The task: When you copy the material, keep each line exactly as it appears.

══════════════════════════════

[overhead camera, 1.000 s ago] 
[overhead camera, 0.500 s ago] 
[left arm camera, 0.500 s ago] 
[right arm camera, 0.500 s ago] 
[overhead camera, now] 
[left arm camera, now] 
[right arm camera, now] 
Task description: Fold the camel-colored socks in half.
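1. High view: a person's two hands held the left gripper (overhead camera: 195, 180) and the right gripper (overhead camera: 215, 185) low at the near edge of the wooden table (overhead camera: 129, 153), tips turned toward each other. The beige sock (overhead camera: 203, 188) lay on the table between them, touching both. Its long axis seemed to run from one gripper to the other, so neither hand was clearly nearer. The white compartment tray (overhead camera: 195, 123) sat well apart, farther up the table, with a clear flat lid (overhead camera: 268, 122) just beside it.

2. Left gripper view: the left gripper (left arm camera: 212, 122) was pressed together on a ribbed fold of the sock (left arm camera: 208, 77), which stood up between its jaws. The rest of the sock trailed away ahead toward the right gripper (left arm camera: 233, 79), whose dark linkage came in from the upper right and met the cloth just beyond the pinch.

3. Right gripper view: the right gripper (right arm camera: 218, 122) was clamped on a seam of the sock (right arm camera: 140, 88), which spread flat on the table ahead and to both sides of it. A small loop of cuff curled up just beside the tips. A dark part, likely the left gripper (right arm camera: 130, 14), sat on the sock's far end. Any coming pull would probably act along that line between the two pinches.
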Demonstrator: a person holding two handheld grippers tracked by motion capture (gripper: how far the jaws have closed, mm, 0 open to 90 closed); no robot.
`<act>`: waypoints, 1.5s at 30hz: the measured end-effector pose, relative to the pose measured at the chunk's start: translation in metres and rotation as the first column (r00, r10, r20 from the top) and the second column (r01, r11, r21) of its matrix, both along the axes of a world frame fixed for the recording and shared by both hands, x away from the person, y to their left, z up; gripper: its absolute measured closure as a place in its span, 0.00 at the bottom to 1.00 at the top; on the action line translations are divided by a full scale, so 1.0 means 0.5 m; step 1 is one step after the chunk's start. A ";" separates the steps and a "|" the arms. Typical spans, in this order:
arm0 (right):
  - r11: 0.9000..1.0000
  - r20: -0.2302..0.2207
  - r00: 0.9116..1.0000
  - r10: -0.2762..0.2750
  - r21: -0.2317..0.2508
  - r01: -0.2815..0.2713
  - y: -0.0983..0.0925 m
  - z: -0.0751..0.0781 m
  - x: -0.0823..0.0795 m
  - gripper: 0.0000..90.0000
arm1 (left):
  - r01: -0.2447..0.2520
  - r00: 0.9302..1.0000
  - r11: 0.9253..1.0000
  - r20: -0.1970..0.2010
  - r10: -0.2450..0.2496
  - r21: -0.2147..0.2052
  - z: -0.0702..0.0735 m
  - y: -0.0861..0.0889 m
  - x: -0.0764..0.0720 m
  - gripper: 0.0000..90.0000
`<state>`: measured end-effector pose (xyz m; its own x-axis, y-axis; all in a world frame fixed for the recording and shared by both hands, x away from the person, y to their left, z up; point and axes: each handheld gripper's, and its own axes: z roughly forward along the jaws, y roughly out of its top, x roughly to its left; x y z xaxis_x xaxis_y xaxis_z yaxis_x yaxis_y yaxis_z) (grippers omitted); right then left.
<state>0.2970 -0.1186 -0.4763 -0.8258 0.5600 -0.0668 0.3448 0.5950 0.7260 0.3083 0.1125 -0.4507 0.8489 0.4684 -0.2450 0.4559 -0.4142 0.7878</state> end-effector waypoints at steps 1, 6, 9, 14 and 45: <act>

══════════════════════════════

Reply to the exercise:
[overhead camera, 1.000 s ago] 
[overhead camera, 0.500 s ago] 
[left arm camera, 0.500 s ago] 
[right arm camera, 0.500 s ago] 
[overhead camera, now] 
[left arm camera, now] 
[right arm camera, now] 
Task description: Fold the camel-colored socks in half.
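1. High view: a person's two hands held the left gripper (overhead camera: 195, 180) and the right gripper (overhead camera: 215, 185) low at the near edge of the wooden table (overhead camera: 129, 153), tips turned toward each other. The beige sock (overhead camera: 203, 188) lay on the table between them, touching both. Its long axis seemed to run from one gripper to the other, so neither hand was clearly nearer. The white compartment tray (overhead camera: 195, 123) sat well apart, farther up the table, with a clear flat lid (overhead camera: 268, 122) just beside it.

2. Left gripper view: the left gripper (left arm camera: 212, 122) was pressed together on a ribbed fold of the sock (left arm camera: 208, 77), which stood up between its jaws. The rest of the sock trailed away ahead toward the right gripper (left arm camera: 233, 79), whose dark linkage came in from the upper right and met the cloth just beyond the pinch.

3. Right gripper view: the right gripper (right arm camera: 218, 122) was clamped on a seam of the sock (right arm camera: 140, 88), which spread flat on the table ahead and to both sides of it. A small loop of cuff curled up just beside the tips. A dark part, likely the left gripper (right arm camera: 130, 14), sat on the sock's far end. Any coming pull would probably act along that line between the two pinches.
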Demonstrator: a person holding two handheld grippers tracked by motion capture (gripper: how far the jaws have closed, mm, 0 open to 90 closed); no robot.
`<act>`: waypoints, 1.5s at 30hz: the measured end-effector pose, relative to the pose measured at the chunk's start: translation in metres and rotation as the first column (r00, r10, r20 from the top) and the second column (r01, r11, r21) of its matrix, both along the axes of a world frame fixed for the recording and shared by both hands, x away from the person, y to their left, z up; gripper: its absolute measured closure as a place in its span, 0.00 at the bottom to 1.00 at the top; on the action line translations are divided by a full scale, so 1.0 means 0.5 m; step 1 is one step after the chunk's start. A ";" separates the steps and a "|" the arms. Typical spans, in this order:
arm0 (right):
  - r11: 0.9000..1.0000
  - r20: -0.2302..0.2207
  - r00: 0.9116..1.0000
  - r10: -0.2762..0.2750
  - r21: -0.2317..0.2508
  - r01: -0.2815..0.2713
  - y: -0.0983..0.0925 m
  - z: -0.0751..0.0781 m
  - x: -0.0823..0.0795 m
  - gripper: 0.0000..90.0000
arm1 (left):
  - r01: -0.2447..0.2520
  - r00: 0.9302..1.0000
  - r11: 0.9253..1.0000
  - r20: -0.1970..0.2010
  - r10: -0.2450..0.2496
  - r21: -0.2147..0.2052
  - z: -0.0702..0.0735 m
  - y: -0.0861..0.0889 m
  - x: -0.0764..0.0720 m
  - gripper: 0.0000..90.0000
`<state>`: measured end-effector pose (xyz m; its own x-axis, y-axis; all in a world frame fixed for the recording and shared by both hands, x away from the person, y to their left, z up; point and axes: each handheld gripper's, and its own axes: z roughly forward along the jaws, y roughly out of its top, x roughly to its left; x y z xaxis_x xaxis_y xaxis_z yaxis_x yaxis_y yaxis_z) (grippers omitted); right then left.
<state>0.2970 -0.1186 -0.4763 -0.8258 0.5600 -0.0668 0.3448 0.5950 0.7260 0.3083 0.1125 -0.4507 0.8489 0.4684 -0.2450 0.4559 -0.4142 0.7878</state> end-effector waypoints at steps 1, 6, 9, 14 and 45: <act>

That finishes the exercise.